▸ **Problem description**: Pictures stay out. Everything else in the listing below gets written out exactly.

━━━━━━━━━━━━━━━━━━━━

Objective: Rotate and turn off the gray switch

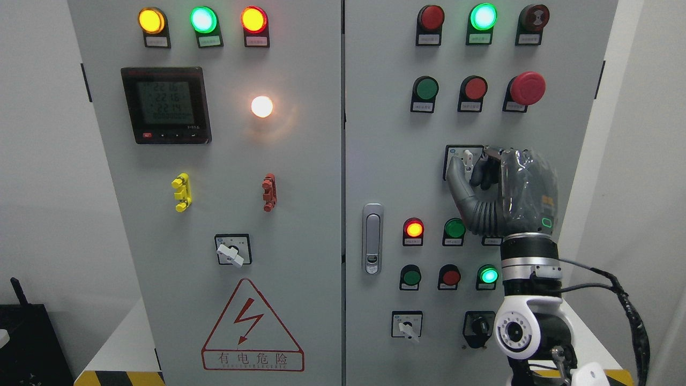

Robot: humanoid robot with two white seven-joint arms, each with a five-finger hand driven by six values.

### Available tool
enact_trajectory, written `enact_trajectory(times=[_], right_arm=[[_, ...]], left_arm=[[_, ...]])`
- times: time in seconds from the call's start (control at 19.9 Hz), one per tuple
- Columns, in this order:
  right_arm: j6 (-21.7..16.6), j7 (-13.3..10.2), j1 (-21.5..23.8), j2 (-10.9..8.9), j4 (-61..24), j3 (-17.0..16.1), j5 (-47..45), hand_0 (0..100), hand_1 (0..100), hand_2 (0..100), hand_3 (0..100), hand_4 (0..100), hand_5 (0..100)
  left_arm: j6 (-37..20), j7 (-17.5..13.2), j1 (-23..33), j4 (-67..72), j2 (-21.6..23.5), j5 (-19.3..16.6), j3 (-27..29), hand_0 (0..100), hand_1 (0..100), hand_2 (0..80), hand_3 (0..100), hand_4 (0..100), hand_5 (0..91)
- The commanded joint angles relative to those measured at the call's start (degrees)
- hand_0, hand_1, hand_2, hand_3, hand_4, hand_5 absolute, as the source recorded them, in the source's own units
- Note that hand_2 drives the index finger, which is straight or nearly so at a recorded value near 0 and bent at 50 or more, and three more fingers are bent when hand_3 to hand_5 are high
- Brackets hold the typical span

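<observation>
The gray rotary switch sits on the right cabinet door, in a black-framed plate below the red mushroom button. Its pale knob points roughly straight up. My right hand, dark gray under a clear cover, reaches up from the lower right. Its thumb lies left of the knob, the curled fingers lie right of it, and they close on the knob's lower part. The hand hides the right half of the plate. My left arm does not show.
The red mushroom stop button is just above the hand. Lit and unlit round buttons lie below it. Other rotary switches, a black key switch and the door handle stand lower on the panel.
</observation>
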Motion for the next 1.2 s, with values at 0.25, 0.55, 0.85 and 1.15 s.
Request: enact_trajectory(times=[0.25, 0.55, 0.85, 1.15], right_arm=[[-1.6, -0.8, 2.3, -0.62, -3.8, -2.8, 0.0, 55, 38, 73, 95, 89, 100], [-7.5, -2.4, 6.4, -0.80, -8.6, -5.8, -0.1, 53, 38, 72, 94, 88, 100], [-17.0, -3.3, 11.7, -0.71, -13.0, -10.2, -0.3, 46, 35, 59, 87, 76, 79], [-23.6, -4.5, 14.8, -0.71, -15.3, -13.3, -0.5, 39, 27, 24, 25, 13, 5]], left_arm=[[0.0, 0.0, 0.0, 1.3, 0.0, -0.4, 1.8, 12, 39, 0.0, 0, 0, 0.0], [0.0, 0.0, 0.0, 1.3, 0.0, -0.4, 1.8, 12, 39, 0.0, 0, 0, 0.0], [0.0, 0.0, 0.1, 1.3, 0.0, -0.4, 1.8, 12, 39, 0.0, 0, 0, 0.0], [0.0, 0.0, 0.1, 1.3, 0.0, -0.4, 1.8, 12, 39, 0.0, 0, 0, 0.0]])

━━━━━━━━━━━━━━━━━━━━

▸ **Expected output**:
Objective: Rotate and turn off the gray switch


Robot: humanoid robot with two white seven-joint arms, each with a five-finger hand driven by six values.

### Available tool
enact_trajectory, written `enact_trajectory(times=[_], right_arm=[[_, ...]], left_arm=[[_, ...]])`
- times: time in seconds from the call's start (control at 19.9 Hz), one per tuple
- Columns, in this order:
  right_arm: j6 (-21.7..16.6), j7 (-13.3..10.2), j1 (-21.5..23.8), j2 (-10.9..8.9), j4 (-61..24), j3 (-17.0..16.1), j5 (-47..45), hand_0 (0..100), hand_1 (0..100), hand_2 (0..100), hand_3 (0..100), hand_4 (0..100), hand_5 (0..100)
  left_arm: j6 (-37..20), j7 (-17.5..13.2), j1 (-23..33), j4 (-67..72), j2 (-21.6..23.5), j5 (-19.3..16.6), j3 (-27..29), hand_0 (0..100), hand_1 (0..100), hand_2 (0..80), hand_3 (0..100), hand_4 (0..100), hand_5 (0..91)
- The commanded joint angles relative to those measured at the call's start (degrees)
- hand_0, hand_1, hand_2, hand_3, hand_4, hand_5 absolute, as the source recorded them, in the source's own units
- Note that hand_2 drives the index finger, which is straight or nearly so at a recorded value near 0 and bent at 50 or more, and three more fingers are bent when hand_3 to hand_5 are high
- Brackets hold the typical span

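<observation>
The gray rotary switch sits on the right cabinet door, in a black-framed plate below the red mushroom button. Its pale knob points roughly straight up. My right hand, dark gray under a clear cover, reaches up from the lower right. Its thumb lies left of the knob, the curled fingers lie right of it, and they close on the knob's lower part. The hand hides the right half of the plate. My left arm does not show.
The red mushroom stop button is just above the hand. Lit and unlit round buttons lie below it. Other rotary switches, a black key switch and the door handle stand lower on the panel.
</observation>
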Motion for the next 1.2 s, with values at 0.25, 0.55, 0.85 and 1.15 s.
Request: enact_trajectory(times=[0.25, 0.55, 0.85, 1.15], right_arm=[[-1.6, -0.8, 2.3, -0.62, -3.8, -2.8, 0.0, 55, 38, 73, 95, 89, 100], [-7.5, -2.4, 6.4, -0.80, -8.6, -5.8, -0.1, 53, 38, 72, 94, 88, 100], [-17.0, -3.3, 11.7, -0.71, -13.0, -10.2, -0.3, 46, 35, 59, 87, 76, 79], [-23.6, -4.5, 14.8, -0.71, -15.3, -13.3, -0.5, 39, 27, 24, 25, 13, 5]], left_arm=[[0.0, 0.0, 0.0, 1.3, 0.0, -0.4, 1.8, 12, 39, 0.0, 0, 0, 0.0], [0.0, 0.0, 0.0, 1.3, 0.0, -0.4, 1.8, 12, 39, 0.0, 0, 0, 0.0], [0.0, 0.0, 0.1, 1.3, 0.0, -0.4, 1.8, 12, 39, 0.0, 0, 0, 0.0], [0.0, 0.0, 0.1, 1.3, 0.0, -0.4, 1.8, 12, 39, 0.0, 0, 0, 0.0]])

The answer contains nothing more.